**GOAL OF THE EXERCISE:**
Give the number of lines in the entries below that contain "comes". Write nothing besides it.
* * * * * * * * *
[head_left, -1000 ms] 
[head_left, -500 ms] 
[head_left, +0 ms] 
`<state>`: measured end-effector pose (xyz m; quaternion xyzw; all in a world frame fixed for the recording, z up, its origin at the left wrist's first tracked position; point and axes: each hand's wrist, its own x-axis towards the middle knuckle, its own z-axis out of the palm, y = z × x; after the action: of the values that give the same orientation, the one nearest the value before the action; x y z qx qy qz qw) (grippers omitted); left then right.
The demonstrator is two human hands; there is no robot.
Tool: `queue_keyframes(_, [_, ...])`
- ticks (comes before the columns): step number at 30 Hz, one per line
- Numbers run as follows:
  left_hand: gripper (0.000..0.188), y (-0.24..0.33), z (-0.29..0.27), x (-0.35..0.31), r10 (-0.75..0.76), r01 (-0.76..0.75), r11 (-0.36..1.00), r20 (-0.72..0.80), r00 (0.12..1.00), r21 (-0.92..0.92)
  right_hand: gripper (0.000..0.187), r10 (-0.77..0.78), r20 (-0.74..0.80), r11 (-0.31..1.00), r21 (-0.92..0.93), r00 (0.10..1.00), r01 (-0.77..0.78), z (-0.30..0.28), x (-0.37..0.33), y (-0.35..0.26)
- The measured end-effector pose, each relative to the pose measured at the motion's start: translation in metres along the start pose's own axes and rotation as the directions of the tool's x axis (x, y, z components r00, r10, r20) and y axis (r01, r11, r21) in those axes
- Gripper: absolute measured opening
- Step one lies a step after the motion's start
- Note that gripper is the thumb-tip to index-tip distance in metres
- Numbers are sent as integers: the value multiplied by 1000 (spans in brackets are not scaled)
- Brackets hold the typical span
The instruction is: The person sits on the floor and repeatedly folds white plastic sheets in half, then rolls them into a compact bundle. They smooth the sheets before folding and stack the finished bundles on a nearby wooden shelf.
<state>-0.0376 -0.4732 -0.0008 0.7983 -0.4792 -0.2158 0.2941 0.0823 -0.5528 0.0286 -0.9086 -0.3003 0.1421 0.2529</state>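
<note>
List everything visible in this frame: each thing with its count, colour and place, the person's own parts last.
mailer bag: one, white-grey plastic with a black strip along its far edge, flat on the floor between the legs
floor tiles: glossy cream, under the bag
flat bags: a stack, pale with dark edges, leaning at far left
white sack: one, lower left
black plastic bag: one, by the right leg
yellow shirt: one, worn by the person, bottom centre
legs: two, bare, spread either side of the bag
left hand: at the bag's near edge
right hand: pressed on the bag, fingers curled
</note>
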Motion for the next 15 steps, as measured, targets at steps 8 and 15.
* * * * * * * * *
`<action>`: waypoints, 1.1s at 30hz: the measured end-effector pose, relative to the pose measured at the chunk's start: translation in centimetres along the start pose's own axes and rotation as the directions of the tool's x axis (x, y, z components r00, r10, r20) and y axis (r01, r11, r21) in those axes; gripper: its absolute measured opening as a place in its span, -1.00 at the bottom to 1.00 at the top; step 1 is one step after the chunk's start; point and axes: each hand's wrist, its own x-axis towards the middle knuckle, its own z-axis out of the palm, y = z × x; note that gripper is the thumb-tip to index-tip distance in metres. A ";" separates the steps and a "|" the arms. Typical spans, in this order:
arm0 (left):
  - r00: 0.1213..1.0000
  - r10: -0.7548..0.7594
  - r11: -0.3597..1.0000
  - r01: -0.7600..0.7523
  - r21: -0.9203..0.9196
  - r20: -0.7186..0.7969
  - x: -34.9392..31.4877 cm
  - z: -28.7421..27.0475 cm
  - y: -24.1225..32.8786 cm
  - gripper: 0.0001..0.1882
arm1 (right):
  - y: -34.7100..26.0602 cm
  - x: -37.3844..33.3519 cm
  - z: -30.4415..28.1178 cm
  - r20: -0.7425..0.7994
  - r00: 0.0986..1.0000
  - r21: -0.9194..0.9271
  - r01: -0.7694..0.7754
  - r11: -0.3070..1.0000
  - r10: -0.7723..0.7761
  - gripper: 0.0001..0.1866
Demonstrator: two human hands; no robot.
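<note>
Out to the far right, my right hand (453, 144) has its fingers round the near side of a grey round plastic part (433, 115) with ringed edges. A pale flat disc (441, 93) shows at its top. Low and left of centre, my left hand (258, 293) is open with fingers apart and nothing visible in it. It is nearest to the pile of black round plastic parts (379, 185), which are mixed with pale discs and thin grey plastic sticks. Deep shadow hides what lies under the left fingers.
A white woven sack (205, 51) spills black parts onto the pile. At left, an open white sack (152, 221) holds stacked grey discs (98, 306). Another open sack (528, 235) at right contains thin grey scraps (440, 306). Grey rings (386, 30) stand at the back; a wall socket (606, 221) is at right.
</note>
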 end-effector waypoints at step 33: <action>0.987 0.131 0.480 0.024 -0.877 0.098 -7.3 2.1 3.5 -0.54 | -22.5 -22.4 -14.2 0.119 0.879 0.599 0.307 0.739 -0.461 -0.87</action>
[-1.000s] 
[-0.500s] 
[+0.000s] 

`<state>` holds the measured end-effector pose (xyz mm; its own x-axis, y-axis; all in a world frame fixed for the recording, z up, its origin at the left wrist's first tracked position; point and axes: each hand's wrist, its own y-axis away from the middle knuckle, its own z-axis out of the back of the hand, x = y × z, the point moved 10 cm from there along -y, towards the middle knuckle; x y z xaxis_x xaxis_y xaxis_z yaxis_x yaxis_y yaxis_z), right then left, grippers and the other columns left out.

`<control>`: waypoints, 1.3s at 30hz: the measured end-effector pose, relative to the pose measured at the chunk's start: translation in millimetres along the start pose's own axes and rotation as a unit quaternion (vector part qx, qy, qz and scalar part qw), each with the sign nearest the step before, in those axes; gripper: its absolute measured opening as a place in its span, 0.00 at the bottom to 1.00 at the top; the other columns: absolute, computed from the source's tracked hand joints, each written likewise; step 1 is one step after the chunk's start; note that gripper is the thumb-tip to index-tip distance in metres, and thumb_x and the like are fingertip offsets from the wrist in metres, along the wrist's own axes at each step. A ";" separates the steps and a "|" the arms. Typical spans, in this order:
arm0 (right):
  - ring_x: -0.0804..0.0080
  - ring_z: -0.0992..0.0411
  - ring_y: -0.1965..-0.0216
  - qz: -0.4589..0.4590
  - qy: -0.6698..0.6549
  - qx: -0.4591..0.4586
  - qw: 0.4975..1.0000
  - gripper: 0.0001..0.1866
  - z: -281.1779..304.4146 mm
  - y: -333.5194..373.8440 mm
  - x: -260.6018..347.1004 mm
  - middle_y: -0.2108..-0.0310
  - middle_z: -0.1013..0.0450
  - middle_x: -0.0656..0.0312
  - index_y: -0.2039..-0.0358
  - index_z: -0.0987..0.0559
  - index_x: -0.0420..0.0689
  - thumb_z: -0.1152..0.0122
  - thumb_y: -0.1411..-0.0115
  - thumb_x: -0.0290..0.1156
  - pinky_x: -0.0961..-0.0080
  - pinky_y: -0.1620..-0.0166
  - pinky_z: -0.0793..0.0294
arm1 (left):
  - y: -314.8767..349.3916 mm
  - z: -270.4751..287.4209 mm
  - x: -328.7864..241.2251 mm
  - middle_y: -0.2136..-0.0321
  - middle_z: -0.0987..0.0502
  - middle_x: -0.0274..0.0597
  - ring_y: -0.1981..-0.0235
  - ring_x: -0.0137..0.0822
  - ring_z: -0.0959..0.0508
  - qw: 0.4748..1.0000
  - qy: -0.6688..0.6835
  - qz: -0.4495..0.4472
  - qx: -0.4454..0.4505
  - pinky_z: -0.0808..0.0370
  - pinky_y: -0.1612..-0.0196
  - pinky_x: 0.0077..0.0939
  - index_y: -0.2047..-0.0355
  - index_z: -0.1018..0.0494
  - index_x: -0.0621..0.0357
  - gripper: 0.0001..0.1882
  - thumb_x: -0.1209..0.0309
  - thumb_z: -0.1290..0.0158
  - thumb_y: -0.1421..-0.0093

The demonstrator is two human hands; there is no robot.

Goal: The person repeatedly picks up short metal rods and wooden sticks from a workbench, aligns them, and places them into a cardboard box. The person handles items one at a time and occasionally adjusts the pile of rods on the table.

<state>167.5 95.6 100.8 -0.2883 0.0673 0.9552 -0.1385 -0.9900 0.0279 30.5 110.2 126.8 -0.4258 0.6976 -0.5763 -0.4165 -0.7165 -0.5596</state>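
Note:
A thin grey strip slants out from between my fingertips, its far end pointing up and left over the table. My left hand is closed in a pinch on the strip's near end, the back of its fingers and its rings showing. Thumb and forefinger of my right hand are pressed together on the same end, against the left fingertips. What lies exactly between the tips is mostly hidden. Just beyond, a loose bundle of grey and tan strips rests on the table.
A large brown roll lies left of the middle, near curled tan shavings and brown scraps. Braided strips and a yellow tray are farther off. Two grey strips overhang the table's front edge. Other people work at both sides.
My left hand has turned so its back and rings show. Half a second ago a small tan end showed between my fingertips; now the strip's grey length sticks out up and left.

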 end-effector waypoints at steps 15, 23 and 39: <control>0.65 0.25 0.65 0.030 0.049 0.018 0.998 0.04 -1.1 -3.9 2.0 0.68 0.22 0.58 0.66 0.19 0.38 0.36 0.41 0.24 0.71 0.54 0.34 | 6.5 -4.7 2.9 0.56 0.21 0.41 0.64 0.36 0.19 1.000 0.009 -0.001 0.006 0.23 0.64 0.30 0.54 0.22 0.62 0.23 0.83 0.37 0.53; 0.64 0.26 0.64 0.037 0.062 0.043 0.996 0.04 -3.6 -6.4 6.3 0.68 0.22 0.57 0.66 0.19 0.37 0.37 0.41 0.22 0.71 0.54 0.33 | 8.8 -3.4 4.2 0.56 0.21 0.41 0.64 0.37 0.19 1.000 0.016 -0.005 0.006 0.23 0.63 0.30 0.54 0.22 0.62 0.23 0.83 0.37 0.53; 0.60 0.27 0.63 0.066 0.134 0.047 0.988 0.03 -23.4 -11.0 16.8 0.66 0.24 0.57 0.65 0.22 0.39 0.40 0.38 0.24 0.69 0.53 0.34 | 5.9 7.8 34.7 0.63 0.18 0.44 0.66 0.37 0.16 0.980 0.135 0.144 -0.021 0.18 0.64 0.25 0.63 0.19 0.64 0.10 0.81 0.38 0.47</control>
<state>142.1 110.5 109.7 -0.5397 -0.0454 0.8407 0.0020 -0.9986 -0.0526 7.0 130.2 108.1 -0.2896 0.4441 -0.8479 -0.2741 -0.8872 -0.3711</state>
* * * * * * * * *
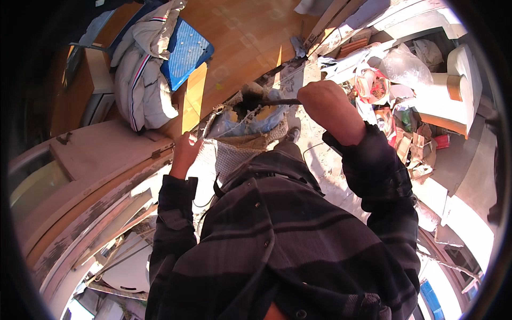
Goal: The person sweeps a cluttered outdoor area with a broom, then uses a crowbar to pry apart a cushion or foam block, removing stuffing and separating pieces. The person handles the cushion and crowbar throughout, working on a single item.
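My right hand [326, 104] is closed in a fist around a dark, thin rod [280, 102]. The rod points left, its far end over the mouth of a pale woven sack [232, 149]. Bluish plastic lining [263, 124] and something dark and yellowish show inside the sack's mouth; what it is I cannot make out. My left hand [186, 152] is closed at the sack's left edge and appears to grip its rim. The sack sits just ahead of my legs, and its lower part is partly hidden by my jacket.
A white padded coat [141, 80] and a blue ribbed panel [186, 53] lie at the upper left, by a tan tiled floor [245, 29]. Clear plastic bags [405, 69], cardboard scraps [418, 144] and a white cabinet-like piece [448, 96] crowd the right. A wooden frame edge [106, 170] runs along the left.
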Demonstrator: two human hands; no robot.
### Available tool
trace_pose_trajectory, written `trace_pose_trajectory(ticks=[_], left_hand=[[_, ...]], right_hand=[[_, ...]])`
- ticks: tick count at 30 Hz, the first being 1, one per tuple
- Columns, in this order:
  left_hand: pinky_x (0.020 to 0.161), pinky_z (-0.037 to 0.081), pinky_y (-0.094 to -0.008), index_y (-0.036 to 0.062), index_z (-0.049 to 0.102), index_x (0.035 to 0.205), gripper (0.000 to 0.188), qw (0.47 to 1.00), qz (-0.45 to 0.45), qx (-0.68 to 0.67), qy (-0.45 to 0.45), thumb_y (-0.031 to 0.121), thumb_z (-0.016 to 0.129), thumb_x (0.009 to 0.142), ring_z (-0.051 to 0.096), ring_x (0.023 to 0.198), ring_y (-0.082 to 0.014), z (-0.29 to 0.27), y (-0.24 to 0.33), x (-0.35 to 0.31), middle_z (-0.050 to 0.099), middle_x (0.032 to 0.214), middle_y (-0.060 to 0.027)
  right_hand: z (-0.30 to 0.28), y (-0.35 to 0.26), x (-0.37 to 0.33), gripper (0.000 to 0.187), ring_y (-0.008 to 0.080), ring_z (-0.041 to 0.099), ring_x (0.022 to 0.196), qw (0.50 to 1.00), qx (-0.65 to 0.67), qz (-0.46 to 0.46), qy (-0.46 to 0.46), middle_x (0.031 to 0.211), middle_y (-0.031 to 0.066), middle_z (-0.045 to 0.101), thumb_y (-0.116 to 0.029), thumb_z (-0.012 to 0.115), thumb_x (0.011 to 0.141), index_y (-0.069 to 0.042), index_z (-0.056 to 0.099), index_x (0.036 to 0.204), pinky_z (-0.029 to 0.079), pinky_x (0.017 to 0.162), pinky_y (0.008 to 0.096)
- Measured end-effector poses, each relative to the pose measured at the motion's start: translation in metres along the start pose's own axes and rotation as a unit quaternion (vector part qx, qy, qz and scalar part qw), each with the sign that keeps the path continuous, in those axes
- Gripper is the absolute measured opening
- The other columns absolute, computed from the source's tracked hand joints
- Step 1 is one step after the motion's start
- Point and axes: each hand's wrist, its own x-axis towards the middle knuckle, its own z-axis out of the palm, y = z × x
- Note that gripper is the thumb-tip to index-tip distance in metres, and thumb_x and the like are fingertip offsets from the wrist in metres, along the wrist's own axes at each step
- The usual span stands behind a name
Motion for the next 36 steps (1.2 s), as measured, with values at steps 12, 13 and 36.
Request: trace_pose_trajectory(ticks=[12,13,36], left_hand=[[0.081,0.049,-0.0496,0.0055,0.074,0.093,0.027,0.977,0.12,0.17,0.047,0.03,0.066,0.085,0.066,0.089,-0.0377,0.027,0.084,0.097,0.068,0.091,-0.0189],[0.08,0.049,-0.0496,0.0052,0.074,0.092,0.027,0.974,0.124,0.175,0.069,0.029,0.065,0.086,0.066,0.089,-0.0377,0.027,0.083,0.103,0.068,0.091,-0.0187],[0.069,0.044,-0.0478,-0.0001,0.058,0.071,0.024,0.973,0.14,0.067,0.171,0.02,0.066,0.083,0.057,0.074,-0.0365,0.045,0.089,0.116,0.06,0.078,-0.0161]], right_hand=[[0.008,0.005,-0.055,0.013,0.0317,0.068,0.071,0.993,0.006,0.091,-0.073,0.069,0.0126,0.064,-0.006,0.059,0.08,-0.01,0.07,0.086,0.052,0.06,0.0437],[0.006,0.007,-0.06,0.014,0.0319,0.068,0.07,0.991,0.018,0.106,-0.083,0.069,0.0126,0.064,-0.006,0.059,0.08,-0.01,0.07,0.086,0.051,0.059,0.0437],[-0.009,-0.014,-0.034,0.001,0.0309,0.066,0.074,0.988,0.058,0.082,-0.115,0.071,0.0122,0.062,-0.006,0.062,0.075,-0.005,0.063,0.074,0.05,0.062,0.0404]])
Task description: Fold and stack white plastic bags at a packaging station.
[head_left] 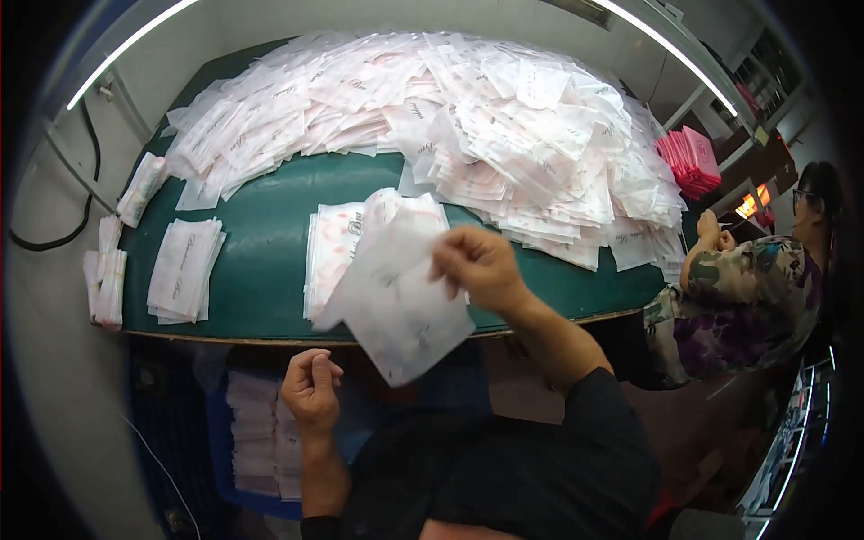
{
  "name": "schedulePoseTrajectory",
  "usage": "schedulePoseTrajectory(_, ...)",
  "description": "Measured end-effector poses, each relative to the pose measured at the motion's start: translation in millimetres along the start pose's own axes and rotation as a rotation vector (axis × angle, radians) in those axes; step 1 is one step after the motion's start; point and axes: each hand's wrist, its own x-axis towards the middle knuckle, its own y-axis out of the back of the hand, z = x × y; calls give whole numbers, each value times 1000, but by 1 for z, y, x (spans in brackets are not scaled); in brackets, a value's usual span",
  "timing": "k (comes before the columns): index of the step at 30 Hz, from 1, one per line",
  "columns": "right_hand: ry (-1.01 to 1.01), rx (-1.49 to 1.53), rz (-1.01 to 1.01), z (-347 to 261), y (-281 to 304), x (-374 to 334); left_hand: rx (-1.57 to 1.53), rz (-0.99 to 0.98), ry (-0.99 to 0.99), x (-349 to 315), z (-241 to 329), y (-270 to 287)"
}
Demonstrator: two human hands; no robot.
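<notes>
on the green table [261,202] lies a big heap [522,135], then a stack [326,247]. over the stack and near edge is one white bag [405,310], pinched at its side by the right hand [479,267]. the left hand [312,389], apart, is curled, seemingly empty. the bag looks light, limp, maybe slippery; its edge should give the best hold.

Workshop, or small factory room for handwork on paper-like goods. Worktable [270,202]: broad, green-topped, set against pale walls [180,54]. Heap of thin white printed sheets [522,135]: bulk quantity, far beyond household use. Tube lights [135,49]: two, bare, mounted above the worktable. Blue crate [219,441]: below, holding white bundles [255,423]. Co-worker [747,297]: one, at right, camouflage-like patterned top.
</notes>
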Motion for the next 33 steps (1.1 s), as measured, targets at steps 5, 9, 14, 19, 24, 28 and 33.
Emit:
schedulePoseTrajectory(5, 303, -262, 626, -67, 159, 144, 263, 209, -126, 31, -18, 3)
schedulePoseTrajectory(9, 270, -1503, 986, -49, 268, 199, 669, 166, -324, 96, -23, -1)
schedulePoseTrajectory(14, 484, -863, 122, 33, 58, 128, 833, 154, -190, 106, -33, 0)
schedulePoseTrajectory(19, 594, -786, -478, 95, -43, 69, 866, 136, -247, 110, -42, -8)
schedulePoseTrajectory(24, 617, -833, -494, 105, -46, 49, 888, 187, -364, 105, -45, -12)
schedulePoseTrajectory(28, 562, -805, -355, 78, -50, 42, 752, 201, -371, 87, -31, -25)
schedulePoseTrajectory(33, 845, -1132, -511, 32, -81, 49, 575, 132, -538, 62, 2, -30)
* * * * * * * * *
**RESPONSE TO THIS EXERCISE:**
2